We klauterden op het steigertje aan de veilige overwal, bij de Priokweg. Daar bleven we besluiteloos staan. Er was geen alarm gekomen. Het hijgen trok zich verlegen terug. De nacht dekte alles weer stil toe. Ik dacht aan de lange weg naar de stad terug en weifelde. Zou ik toch maar niet liever wachten tot de eerste busjes gingen rijden? Langzamerhand begonnen we elkaar in het donker te zien. Ze had de vissen op de straat gelegd en was bezig het los geraakte haar weer op te binden. Wat doen deze dwaze mensen op zo'n dwaas uur op een verlaten straatweg? Het is te krankzinnig om te bestaan. Ik ga weg.
Op dat moment werd het ver gerucht waarneembaar van een naderende otolet uit de richting van Priok. ‘U boft,’ zei ze, ‘als er nu ook nog maar plaats is.’ ‘O jawel,’ zei ik, ‘zo heel vroeg altijd.’ We wachtten.

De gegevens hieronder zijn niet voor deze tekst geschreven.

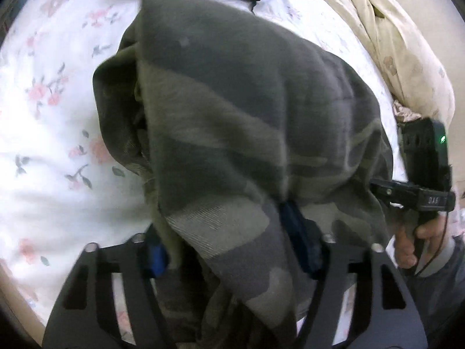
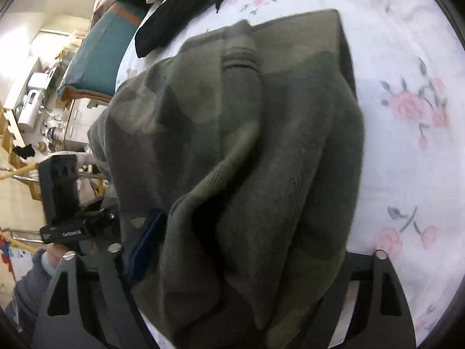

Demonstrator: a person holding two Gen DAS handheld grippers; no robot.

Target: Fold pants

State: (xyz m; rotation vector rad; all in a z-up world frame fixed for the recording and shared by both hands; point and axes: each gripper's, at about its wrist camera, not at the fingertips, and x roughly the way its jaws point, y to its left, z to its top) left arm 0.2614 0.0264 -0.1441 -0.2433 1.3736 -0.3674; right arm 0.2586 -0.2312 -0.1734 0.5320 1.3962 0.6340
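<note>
Floral bedsheet (image 1: 52, 133) underneath, camo pants (image 1: 232, 122) bunched on top, draped over both grippers. Left gripper (image 1: 229, 250) and right gripper (image 2: 232, 247) each have cloth between the fingers; can't tell whether either is clamped.

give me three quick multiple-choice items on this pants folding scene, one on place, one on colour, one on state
1. Where does the black garment lie?
A. beyond the far end of the pants
B. under the left gripper
C. on the floor

2. What colour are the pants?
A. plain red
B. green and grey camouflage
C. white with stripes

3. What lies between the left gripper's fingers?
A. nothing
B. a pillow
C. pants cloth

Answers:
1 A: the black garment sits on the floral sheet past the pants.
2 B: olive and grey patches cover them.
3 C: cloth runs down between the left gripper fingers.
</note>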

Ongeduldig. Eindelijk werd in de verte, om de hoek van | |
| |
het station, het licht zichtbaar van het autootje. Het kwam snel naderbij. Orléan trok zich terug in de schaduw van een tamarindeboom. ‘Dank u wel,’ zei ze, ‘dank u wel!’ ‘Insgelijks,’ zei ik en hief mijn hand op.
Het autootje stopte. Dus was er nog plaats. Ik zette mijn hengel tegen de zijkant van de auto en hees me er dan van achter in tussen een paar kerels met manden en pakken. Door het raampje heen greep ik mijn hengelroe en tilde de lange bamboe horizontaal. ‘Ja!’ riep ik. Het busje reed weg. Ik observeerde voorzichtig de gezichten van de passagiers. Het waren ondoorgrondelijke maskers. Ik ging wat verzitten om mijn rugtas en vismandje wat gemakkelijker te schikken. De nacht kreeg schokkend vaart en tuimelende vorm. Mijn ogen zochten haar. En vingen haar in de allerlaatste miljoenste seconde: een allene en zorgeloze schooljongensgedaante, kloek wegstappend in het niets. Toen verdween de vluchtige griffeltekening in de lei van de nacht als een gezichtsbedrog. ‘Nee,’ prevelde ik, ‘nee, nee!’ Mijn gedachten ijlden haar na als de witgeschilderde bomen langs de weg, spokig en nutteloos. Het busje rammelde en raasde oorverdovend en zinnen verdovend. De nachtwind was koud. Ik klappertandde. De hand, die de hengelroe buiten tegen het raampje geklemd hield, verkrampte. Ik ging verzitten, hield de roe met mijn andere hand vast. Ik keek een beetje rond, ontwakend. ‘Waar gaat de reis heen?’ vroeg ik mijn medepassagiers. Ze noemden een markt in de stad. Vandaar was het nog een eind lopen naar huis. Het deed er niets toe. Alles moest zijn zoals het zijn moest. Ik liep door de stad alsof ik zelf de morgen was, die nu over de wereld ontwaakte. De witte huizen glansden als oud ivoor. Dauw was op het gras als tranen over een lach.
Juist toen ik bij huis was, kwam er een auto langs, die plotseling afremde. Een hoofd keek naar buiten. Het was de redacteur van een morgenblad, op weg naar huis. ‘Hai!’ riep hij, ‘wezen vissen de hele nacht? Nog wat gevangen?’ Ik slingerde mijn lege vismandje in het rond. ‘Een hele nacht vissen en niets vangen?’ riep hij ongelovig. En dan, met een ondeugende klank in zijn stem: ‘Was het een aardige vrouw?’ Ik keek hem verbaasd aan. ‘Ja,’ zei ik toen, ‘ja-ja.’ ‘Ho-ho-ho!’ lachte hij, ‘ga maar gauw baden en slapen!’ En hij gaf gas en verdween. En ik ging baden en slapen.